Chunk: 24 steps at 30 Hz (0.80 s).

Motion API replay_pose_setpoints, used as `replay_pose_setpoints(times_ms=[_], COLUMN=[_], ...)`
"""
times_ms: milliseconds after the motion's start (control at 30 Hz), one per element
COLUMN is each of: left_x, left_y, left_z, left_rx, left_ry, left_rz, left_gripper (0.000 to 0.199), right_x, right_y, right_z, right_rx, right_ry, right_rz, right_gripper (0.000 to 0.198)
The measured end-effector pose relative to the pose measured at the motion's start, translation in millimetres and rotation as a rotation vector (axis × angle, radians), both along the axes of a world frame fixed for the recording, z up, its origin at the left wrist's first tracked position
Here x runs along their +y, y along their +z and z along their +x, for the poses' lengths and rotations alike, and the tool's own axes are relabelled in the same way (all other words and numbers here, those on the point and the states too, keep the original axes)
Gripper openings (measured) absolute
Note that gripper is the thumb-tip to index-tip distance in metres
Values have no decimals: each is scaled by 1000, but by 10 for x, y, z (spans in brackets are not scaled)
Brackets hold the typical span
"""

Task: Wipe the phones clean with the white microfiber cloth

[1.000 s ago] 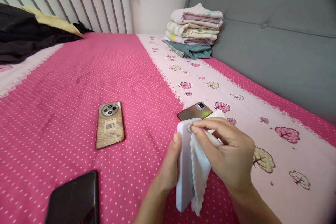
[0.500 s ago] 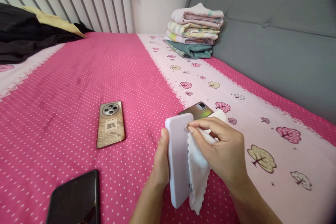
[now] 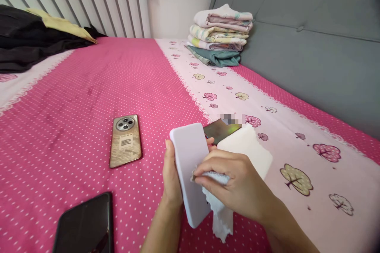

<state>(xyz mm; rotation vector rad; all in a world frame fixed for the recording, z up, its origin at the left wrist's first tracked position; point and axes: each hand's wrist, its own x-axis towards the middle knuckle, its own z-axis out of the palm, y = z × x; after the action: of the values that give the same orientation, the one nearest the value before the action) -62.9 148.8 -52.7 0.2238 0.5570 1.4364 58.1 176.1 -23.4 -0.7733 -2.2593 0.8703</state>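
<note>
A phone-sized lavender slab (image 3: 191,142) with rounded corners stands upright but tilted in my left hand (image 3: 173,180). The thumb lies along its left edge and fingertips show behind its right edge; the frames do not show what kind of thing it is. My right hand (image 3: 234,184) pinches a white wiping cloth (image 3: 218,205) with a scalloped edge. A bunched, greyish bit at the fingertips meets the slab's flat face, around its middle. The rest of the cloth hangs below the hand.
Behind my hands lie a dark shiny phone (image 3: 221,131) and a white cloth or pad (image 3: 252,146). A gold phone (image 3: 126,140) and a black phone (image 3: 84,225) lie left on the pink bedspread (image 3: 118,75). Folded fabrics (image 3: 221,33) and dark clothes (image 3: 26,39) are farther back.
The lavender slab has shifted left and turned its face more towards me. My right hand and cloth have moved left and down from near its top to its middle.
</note>
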Motion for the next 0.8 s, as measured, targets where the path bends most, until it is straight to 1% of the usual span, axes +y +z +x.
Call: replay_pose_setpoints(times_ms=[100, 200, 300, 433, 500, 600, 700, 800], left_x=[6, 11, 20, 30, 31, 32, 35, 27], left_y=[3, 7, 21, 41, 40, 27, 7, -8], left_z=[-11, -20, -25, -28, -29, -27, -10, 24], left_rx=[9, -8, -10, -10, -16, -24, -53, -71], left_ry=[20, 46, 84, 109, 107, 86, 6, -70], left_rz=[11, 20, 0, -26, -32, -34, -40, -51], left_gripper=[75, 71, 68, 66, 66, 68, 72, 74], right_x=[-19, -41, -65, -93, -97, -89, -74, -63], right_y=[2, 10, 12, 9, 11, 18, 24, 39], right_z=[22, 28, 28, 31, 28, 12, -3, -9], right_rx=[-65, -147, -223, -255, -246, -189, -96, -7], right_ry=[89, 197, 280, 328, 330, 277, 208, 171], right_rz=[-58, -94, -102, -87, -71, -23, 38, 75], right_gripper=[9, 9, 9, 10, 10, 9, 9, 9])
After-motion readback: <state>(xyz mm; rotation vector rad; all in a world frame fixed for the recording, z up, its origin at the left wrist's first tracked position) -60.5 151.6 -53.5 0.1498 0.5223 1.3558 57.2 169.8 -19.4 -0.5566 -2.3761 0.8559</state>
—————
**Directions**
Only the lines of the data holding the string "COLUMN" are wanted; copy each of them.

**Answer**
Motion API replay_pose_setpoints, used as `replay_pose_setpoints(times_ms=[_], COLUMN=[_], ...)`
COLUMN is each of: left_x, left_y, left_z, left_rx, left_ry, left_rz, left_gripper (0.000 to 0.199), right_x, right_y, right_z, right_rx, right_ry, right_rz, right_gripper (0.000 to 0.198)

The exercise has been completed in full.